▶ WHAT YOU NEED TO DO:
An exact transcription of all the data is the expected reply.

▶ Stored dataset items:
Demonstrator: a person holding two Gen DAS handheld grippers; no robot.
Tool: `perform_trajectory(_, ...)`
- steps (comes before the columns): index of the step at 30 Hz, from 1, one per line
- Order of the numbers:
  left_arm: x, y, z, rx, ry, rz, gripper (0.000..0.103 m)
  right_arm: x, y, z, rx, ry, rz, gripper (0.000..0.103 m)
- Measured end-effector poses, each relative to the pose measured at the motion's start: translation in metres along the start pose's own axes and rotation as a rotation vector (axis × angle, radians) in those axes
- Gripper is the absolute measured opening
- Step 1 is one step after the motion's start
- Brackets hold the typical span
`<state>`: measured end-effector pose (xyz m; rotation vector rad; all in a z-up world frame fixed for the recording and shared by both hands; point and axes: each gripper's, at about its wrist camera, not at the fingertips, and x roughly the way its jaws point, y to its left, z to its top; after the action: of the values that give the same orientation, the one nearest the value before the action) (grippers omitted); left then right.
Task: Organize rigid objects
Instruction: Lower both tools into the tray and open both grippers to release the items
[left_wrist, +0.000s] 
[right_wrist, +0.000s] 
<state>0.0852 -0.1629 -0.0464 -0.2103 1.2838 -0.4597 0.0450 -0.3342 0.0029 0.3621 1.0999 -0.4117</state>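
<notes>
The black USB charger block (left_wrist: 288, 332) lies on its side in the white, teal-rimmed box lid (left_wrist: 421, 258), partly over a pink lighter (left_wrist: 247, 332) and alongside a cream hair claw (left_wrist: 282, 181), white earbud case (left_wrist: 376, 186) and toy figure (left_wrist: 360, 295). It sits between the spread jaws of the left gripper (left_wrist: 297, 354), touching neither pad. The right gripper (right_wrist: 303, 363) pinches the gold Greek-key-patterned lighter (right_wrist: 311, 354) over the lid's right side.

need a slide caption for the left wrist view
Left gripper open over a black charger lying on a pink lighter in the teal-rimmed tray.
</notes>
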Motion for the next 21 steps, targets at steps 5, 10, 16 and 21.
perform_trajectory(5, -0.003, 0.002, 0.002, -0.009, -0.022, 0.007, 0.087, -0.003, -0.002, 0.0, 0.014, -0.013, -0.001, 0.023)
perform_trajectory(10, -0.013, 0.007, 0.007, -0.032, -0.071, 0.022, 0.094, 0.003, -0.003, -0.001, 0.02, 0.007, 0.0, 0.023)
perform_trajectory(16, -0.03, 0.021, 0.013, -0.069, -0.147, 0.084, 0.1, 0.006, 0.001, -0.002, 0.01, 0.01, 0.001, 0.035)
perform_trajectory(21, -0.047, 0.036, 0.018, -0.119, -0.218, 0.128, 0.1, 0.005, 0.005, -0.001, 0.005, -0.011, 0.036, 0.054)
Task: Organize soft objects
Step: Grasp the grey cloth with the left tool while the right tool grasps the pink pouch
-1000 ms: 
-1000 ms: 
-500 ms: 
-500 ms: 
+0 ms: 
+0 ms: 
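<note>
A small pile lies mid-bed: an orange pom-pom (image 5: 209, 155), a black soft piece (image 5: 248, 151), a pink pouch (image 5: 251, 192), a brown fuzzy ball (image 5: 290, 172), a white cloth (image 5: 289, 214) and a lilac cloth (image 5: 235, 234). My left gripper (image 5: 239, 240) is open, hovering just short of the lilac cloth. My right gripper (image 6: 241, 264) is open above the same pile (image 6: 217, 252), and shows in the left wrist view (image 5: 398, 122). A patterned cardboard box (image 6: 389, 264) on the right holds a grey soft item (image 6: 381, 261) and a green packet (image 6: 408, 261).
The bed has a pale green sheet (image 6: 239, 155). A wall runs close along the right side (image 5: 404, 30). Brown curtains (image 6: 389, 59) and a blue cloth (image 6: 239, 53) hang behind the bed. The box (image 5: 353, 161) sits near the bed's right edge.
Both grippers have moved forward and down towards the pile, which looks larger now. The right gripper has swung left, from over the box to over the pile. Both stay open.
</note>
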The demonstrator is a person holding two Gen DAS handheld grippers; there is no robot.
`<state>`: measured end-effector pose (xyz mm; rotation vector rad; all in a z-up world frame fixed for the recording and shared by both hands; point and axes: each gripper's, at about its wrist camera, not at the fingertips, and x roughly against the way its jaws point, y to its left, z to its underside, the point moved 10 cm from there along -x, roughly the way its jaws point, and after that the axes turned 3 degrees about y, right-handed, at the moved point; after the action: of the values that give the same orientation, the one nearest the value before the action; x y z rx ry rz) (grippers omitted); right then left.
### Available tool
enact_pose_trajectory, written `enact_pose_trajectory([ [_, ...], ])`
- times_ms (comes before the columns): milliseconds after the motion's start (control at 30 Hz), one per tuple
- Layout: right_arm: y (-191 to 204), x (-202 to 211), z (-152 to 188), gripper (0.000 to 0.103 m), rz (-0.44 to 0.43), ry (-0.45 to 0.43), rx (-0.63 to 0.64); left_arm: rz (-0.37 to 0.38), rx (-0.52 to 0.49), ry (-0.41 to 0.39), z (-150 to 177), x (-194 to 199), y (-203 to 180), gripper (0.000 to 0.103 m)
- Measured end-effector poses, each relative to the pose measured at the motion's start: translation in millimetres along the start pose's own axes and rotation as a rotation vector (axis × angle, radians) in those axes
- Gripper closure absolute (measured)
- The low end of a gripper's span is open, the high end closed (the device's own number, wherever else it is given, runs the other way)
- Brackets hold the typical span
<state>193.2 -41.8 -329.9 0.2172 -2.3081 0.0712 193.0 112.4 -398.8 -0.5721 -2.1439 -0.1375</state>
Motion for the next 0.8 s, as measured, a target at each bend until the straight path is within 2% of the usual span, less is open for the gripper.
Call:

▶ ANSWER SPACE:
Demonstrator: a person holding two Gen DAS handheld grippers; no robot.
Tool: `perform_trajectory(_, ...)`
- steps (comes before the columns): index of the step at 30 Hz, from 1, one per line
- Order of the numbers:
  left_arm: x, y, z, rx, ry, rz, gripper (0.000..0.103 m)
  right_arm: x, y, z, rx, ry, rz, gripper (0.000..0.103 m)
- Measured end-effector poses, each relative to the pose measured at the motion's start: translation in metres along the start pose's own axes and rotation as a rotation vector (axis × angle, radians) in those axes
- Gripper is the absolute measured opening
- Step 1 is one step after the motion's start
- Brackets hold the typical span
`<state>`: measured end-effector pose (xyz m; rotation vector rad; all in a z-up world frame fixed for the recording and shared by both hands; point and axes: each gripper's, at about its wrist camera, not at the fingertips, and x roughly the way its jaws point, y to its left, z to its top; after the action: of the values that give the same orientation, the one nearest the value before the action) (grippers omitted); left then right.
Task: Organize rigid objects
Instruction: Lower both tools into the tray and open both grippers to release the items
[left_wrist, +0.000s] 
[right_wrist, +0.000s] 
<state>0.0852 -0.1629 -0.0464 -0.2103 1.2838 -0.4597 0.0450 -0.3342 0.0029 0.3621 1.0999 -0.4117</state>
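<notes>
The black USB charger block (left_wrist: 288, 332) lies on its side in the white, teal-rimmed box lid (left_wrist: 421, 258), partly over a pink lighter (left_wrist: 247, 332) and alongside a cream hair claw (left_wrist: 282, 181), white earbud case (left_wrist: 376, 186) and toy figure (left_wrist: 360, 295). It sits between the spread jaws of the left gripper (left_wrist: 297, 354), touching neither pad. The right gripper (right_wrist: 303, 363) pinches the gold Greek-key-patterned lighter (right_wrist: 311, 354) over the lid's right side.

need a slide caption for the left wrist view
Left gripper open over a black charger lying on a pink lighter in the teal-rimmed tray.
</notes>
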Motion for the next 21 steps, targets at steps 5, 10, 16 and 21.
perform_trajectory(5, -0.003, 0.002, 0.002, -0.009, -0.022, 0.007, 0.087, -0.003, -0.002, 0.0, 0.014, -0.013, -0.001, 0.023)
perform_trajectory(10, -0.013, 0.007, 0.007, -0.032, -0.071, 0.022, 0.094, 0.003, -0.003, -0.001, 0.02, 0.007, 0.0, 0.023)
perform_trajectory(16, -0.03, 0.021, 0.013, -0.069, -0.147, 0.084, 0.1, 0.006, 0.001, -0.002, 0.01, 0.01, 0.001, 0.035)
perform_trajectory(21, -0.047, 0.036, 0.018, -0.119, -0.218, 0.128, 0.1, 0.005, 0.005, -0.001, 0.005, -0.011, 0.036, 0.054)
Task: Organize soft objects
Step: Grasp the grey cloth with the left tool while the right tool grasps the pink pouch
-1000 ms: 
-1000 ms: 
-500 ms: 
-500 ms: 
+0 ms: 
+0 ms: 
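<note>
A small pile lies mid-bed: an orange pom-pom (image 5: 209, 155), a black soft piece (image 5: 248, 151), a pink pouch (image 5: 251, 192), a brown fuzzy ball (image 5: 290, 172), a white cloth (image 5: 289, 214) and a lilac cloth (image 5: 235, 234). My left gripper (image 5: 239, 240) is open, hovering just short of the lilac cloth. My right gripper (image 6: 241, 264) is open above the same pile (image 6: 217, 252), and shows in the left wrist view (image 5: 398, 122). A patterned cardboard box (image 6: 389, 264) on the right holds a grey soft item (image 6: 381, 261) and a green packet (image 6: 408, 261).
The bed has a pale green sheet (image 6: 239, 155). A wall runs close along the right side (image 5: 404, 30). Brown curtains (image 6: 389, 59) and a blue cloth (image 6: 239, 53) hang behind the bed. The box (image 5: 353, 161) sits near the bed's right edge.
Both grippers have moved forward and down towards the pile, which looks larger now. The right gripper has swung left, from over the box to over the pile. Both stay open.
</note>
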The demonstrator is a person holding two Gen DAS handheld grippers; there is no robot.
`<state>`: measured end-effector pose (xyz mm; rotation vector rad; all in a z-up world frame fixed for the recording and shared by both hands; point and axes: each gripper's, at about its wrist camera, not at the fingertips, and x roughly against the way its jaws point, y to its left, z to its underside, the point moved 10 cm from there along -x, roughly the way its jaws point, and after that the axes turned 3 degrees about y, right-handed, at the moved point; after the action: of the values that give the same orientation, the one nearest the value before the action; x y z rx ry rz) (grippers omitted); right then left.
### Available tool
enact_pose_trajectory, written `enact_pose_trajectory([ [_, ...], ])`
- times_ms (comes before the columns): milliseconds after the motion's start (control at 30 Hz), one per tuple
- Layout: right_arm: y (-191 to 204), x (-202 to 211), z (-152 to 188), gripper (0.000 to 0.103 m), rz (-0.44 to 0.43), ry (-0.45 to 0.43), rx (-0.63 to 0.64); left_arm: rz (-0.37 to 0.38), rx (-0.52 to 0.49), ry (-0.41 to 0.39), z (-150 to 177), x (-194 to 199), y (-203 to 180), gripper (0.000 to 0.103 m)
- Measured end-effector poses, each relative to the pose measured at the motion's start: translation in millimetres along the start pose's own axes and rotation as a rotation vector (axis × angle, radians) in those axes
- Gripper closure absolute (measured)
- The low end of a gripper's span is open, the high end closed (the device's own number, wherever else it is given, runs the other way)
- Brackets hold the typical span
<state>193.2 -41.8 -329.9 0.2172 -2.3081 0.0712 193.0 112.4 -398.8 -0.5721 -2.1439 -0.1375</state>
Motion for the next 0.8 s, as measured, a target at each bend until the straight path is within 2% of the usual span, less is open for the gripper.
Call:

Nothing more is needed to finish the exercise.